### EXERCISE PROMPT
Send back the whole listing untouched.

### RECORDS FOR THE EXERCISE
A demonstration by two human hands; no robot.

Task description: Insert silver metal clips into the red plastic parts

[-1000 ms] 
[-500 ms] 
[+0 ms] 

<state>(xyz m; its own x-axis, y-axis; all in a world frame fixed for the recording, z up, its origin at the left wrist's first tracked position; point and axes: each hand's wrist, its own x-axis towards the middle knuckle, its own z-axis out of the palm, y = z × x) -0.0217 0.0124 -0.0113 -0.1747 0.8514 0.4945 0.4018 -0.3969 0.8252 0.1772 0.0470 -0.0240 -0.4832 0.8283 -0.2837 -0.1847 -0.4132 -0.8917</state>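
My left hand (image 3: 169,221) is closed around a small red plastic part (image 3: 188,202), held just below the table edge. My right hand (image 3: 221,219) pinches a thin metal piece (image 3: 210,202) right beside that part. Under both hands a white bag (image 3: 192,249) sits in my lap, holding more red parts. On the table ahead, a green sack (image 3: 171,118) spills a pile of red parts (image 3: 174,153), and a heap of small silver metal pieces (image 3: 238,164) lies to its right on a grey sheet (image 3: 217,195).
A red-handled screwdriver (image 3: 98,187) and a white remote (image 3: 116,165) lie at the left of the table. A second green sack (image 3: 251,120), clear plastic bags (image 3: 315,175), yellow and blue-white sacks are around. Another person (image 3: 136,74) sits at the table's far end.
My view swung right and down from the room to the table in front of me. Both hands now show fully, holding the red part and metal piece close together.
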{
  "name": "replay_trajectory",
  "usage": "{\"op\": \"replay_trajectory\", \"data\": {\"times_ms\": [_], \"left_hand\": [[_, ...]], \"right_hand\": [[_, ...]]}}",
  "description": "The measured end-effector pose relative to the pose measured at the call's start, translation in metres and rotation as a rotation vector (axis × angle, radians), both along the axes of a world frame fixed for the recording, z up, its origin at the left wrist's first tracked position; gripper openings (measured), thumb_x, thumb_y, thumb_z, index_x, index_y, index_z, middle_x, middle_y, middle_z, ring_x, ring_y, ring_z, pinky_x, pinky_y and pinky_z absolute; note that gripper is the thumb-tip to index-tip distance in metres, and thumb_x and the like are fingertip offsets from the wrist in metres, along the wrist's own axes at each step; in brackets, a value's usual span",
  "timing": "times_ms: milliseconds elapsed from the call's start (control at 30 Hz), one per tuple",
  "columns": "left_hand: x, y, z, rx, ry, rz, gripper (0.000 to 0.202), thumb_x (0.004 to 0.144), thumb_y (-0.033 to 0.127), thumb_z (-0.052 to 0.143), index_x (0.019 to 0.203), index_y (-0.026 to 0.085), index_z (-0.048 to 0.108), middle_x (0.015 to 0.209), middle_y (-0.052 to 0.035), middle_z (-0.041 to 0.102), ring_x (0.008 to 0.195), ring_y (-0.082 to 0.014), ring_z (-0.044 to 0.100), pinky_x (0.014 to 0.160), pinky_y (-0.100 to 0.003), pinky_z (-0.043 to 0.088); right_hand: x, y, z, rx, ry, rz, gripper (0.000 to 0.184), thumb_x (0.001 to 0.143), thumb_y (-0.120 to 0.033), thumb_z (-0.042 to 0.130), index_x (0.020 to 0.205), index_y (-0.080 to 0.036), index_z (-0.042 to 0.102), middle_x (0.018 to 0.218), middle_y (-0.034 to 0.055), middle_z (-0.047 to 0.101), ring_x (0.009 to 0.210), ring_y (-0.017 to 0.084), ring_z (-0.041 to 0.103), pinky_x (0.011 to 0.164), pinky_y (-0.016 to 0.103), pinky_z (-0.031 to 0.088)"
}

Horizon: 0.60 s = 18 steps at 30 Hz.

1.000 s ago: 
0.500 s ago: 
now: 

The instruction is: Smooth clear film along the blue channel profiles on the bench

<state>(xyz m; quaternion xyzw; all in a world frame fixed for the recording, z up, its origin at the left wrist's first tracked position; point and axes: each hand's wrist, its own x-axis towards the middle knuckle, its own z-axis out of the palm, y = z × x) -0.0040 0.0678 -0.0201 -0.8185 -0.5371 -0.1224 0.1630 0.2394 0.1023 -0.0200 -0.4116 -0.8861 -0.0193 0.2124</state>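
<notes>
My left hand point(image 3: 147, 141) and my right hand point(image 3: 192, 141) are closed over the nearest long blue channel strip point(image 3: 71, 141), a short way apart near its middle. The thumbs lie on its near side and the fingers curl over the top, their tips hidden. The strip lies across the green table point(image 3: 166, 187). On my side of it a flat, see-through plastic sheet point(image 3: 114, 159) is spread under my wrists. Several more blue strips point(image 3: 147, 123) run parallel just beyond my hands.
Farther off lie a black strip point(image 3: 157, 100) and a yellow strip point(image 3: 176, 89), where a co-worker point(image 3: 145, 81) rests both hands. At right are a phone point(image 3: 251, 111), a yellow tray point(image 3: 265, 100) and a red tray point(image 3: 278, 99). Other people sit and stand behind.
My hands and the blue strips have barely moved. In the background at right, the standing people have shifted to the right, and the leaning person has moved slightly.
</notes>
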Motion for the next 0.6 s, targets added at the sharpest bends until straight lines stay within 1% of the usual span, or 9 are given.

### SOLUTION TO THE EXERCISE
A demonstration by two human hands; no robot.

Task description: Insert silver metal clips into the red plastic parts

[-1000 ms] 
[-500 ms] 
[+0 ms] 

<state>(xyz m; its own x-axis, y-axis; all in a world frame fixed for the recording, z up, its origin at the left wrist's first tracked position; point and axes: each hand's wrist, its own x-axis towards the middle knuckle, its own z-axis out of the palm, y = z × x) -0.0217 0.0124 -0.0113 -0.1747 0.8514 0.4945 0.4018 -0.3969 0.8252 0.1772 0.0470 -0.0240 -0.4832 0.8283 -0.2837 -0.1847 -0.4132 -0.8917</state>
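My left hand (image 3: 169,221) is closed around a small red plastic part (image 3: 188,202), held just below the table edge. My right hand (image 3: 221,219) pinches a thin metal piece (image 3: 210,202) right beside that part. Under both hands a white bag (image 3: 192,249) sits in my lap, holding more red parts. On the table ahead, a green sack (image 3: 171,118) spills a pile of red parts (image 3: 174,153), and a heap of small silver metal pieces (image 3: 238,164) lies to its right on a grey sheet (image 3: 217,195).
A red-handled screwdriver (image 3: 98,187) and a white remote (image 3: 116,165) lie at the left of the table. A second green sack (image 3: 251,120), clear plastic bags (image 3: 315,175), yellow and blue-white sacks are around. Another person (image 3: 136,74) sits at the table's far end.
My view swung right and down from the room to the table in front of me. Both hands now show fully, holding the red part and metal piece close together.
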{
  "name": "replay_trajectory",
  "usage": "{\"op\": \"replay_trajectory\", \"data\": {\"times_ms\": [_], \"left_hand\": [[_, ...]], \"right_hand\": [[_, ...]]}}",
  "description": "The measured end-effector pose relative to the pose measured at the call's start, translation in metres and rotation as a rotation vector (axis × angle, radians), both along the axes of a world frame fixed for the recording, z up, its origin at the left wrist's first tracked position; gripper openings (measured), thumb_x, thumb_y, thumb_z, index_x, index_y, index_z, middle_x, middle_y, middle_z, ring_x, ring_y, ring_z, pinky_x, pinky_y and pinky_z absolute; note that gripper is the thumb-tip to index-tip distance in metres, and thumb_x and the like are fingertip offsets from the wrist in metres, along the wrist's own axes at each step; in brackets, a value's usual span",
  "timing": "times_ms: milliseconds elapsed from the call's start (control at 30 Hz), one per tuple",
  "columns": "left_hand: x, y, z, rx, ry, rz, gripper (0.000 to 0.202), thumb_x (0.004 to 0.144), thumb_y (-0.033 to 0.127), thumb_z (-0.052 to 0.143), index_x (0.019 to 0.203), index_y (-0.026 to 0.085), index_z (-0.048 to 0.108), middle_x (0.015 to 0.209), middle_y (-0.052 to 0.035), middle_z (-0.041 to 0.102), ring_x (0.008 to 0.195), ring_y (-0.082 to 0.014), ring_z (-0.044 to 0.100), pinky_x (0.014 to 0.160), pinky_y (-0.100 to 0.003), pinky_z (-0.043 to 0.088); right_hand: x, y, z, rx, ry, rz, gripper (0.000 to 0.184), thumb_x (0.001 to 0.143), thumb_y (-0.120 to 0.033), thumb_z (-0.042 to 0.130), index_x (0.020 to 0.205), index_y (-0.080 to 0.036), index_z (-0.042 to 0.102), middle_x (0.018 to 0.218), middle_y (-0.034 to 0.055), middle_z (-0.047 to 0.101), ring_x (0.009 to 0.210), ring_y (-0.017 to 0.084), ring_z (-0.041 to 0.103), pinky_x (0.011 to 0.164), pinky_y (-0.016 to 0.103), pinky_z (-0.031 to 0.088)"
}

Horizon: 0.60 s = 18 steps at 30 Hz.

1.000 s ago: 
0.500 s ago: 
now: 

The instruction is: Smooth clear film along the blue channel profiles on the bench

<state>(xyz m; quaternion xyzw; all in a world frame fixed for the recording, z up, its origin at the left wrist's first tracked position; point and axes: each hand's wrist, its own x-axis towards the middle knuckle, its own z-axis out of the palm, y = z × x) -0.0040 0.0678 -0.0201 -0.8185 -0.5371 -0.1224 0.1630 0.2394 0.1023 -0.0200 -0.4116 -0.8861 -0.0193 0.2124</state>
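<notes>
My left hand point(image 3: 147, 141) and my right hand point(image 3: 192, 141) are closed over the nearest long blue channel strip point(image 3: 71, 141), a short way apart near its middle. The thumbs lie on its near side and the fingers curl over the top, their tips hidden. The strip lies across the green table point(image 3: 166, 187). On my side of it a flat, see-through plastic sheet point(image 3: 114, 159) is spread under my wrists. Several more blue strips point(image 3: 147, 123) run parallel just beyond my hands.
Farther off lie a black strip point(image 3: 157, 100) and a yellow strip point(image 3: 176, 89), where a co-worker point(image 3: 145, 81) rests both hands. At right are a phone point(image 3: 251, 111), a yellow tray point(image 3: 265, 100) and a red tray point(image 3: 278, 99). Other people sit and stand behind.
My hands and the blue strips have barely moved. In the background at right, the standing people have shifted to the right, and the leaning person has moved slightly.
</notes>
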Motion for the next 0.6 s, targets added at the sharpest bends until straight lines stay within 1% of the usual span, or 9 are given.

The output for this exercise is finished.